Its introduction follows several years of discussion by the Scottish Firearms Consultative Panel – which includes representatives from BASC, the Scottish Target Shooting Federation, the Gun Trade Association Ltd, the British Shooting Sports Council, the Scottish Air Rifle & Pistol Association – and a three-month public consultation, which received more than 1,000 responses.

However, BASC Scotland, the Scottish Gamekeepers Association (SGA) and the Scottish Countryside Alliance (SCA) have all criticised the bill, saying it would bring little benefit to public safety, and would be disproportionately expensive and burdensome for both airgun owners and the police.

Litte public benefit

BASC Scotland said the bill “flies in the face of evidence, the results of the public consultation, and fails on every principle of good regulation.” BASC maintains that the best way to tackle airgun misuse is not licensing, but an “education and enforcement” approach, similar to that used to reduce knife crime so successfully in western Scotland.

BASC Scotland director Dr Colin Shedden said: “Offences involving air weapons in Scotland have fallen by 75 per cent in recent years.

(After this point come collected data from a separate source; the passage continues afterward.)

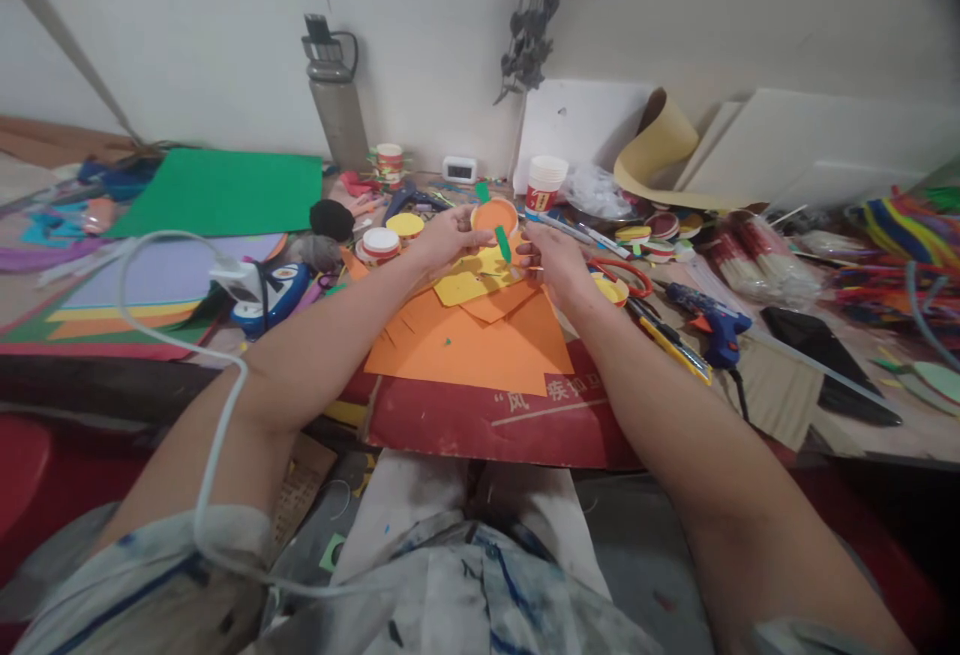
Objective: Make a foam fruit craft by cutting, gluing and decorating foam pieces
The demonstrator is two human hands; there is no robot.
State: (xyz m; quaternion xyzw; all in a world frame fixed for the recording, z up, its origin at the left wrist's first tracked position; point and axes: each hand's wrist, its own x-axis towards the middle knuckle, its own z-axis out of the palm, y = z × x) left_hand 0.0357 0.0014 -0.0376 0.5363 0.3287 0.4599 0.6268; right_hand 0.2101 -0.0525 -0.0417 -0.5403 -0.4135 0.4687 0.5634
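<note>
The left hand [450, 240] has its fingers clamped on the edge of an orange disc [493, 216], held above yellow paper [463, 287], with a green strip [503, 245] at its front. The right hand [561, 257] is just to the other side, its fingers curled toward the disc, though whether they grip anything I cannot tell. Orange paper [465, 350] lies nearer the body on a red board [450, 425], and a glue gun [716, 323] lies right of the right forearm.

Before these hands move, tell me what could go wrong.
The white cable crosses in front of the left arm and might snag, tugging its white plug. The glue gun lies beside the right forearm, which could knock it; I can't tell whether it is hot. The small green piece between the left hand and right hand might slip.
</note>
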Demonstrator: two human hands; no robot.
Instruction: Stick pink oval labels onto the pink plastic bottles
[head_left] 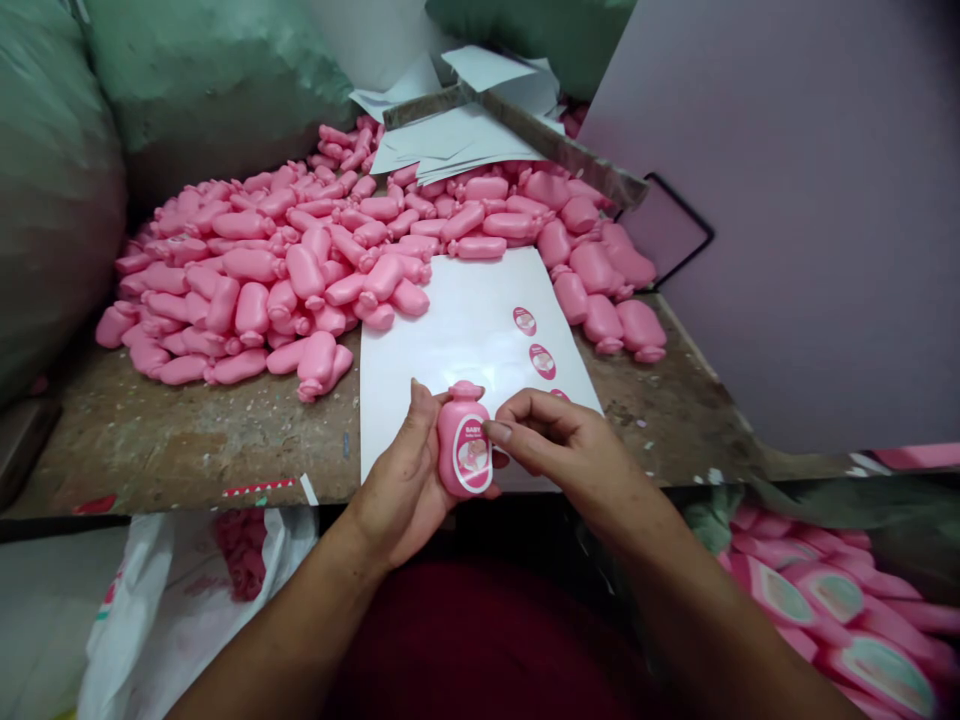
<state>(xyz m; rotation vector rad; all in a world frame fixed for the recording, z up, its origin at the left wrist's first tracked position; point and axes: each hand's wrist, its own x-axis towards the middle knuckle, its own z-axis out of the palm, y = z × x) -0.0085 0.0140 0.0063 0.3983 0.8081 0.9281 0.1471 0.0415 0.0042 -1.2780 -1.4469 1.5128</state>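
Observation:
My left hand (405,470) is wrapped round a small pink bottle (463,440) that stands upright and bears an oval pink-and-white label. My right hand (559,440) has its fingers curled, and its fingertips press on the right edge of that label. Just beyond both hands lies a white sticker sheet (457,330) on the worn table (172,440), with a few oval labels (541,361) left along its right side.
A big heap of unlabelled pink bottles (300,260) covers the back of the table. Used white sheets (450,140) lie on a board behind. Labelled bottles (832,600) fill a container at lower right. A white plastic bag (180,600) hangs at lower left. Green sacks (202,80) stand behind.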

In 2006 to 2007 there was a ten-year peak of 683 air weapon offences. In 2012 to 2013, after six years of steady decline, there were 171 offences. In addition, all firearms offences are now at the lowest level since records began. Airguns are already extensively regulated by law, with more than 30 offences on the statute books. Bringing in this legislation will not deter those who are already determined to break the law.

“The drop in crimes has been achieved by the Scottish Government, Police Scotland and shooting organisations such as BASC working together to improve education and enforcement of existing legislation. Further work in this direction would reap greater benefits than a disproportionate, expensive and bureaucratic licensing system that would have to accommodate the estimated 500,000 air weapons in Scotland.”

Airgun crime down

SGA firearms representative Allan Hodgson expressed similar sentiments, saying: “No-one at The Scottish Gamekeepers Association would want to see people suffer through airgun misuse. However, we feel this measure, which was rejected by nearly 90 per cent of those consulted by Scottish Government, will be felt more by the law-abiding working people and recreational shooters who use airguns for legitimate purposes rather than the criminals it is meant to stop. There is already sufficient control written into firearms legislation to cover criminal acts.

“It will also place an even heavier resource and financial burden on Police Scotland who – we know from experience – already have their hands full coping with the workload of the present firearms licensing arrangements.

“At a time when gun crime has fallen dramatically, it is unfortunate that the [justice] minister has ignored the clear will demonstrated by the consultation and used his devolved power to force an unwanted layer of bureaucracy upon legitimate firearms users and sporting enthusiasts.”

Fears for the future 

The SCA also criticised the bill for being unnecessary and for ignoring stakeholders’ views and expert advice. The alliance voiced further concerns at the move’s implications for the future of firearms legislation in Scotland after justice secretary Kenny MacAskill described the proposal as “an important first step towards devolving all powers on firearms to the Scottish Parliament”.

SCA director Jamie Stewart said: “Inconsistent firearms legislation across Britain would cause a real problem, not least for the large numbers of visitors who come to Scotland to shoot and boost its economy. We believe firearms regulation must remain the responsibility of the UK Government.”

The Law Society of Scotland has also expressed reservations about the bill. The convener of the society’s Licensing Law Subcommittee, Archie MacIver, questioned whether the bill would prove effective in preventing airguns falling into the wrong hands. Mr MacIver said the society was concerned that the bill did not make sufficient provision to ensure that airguns were traceable and that the police would therefore “not know how many are in circulation”.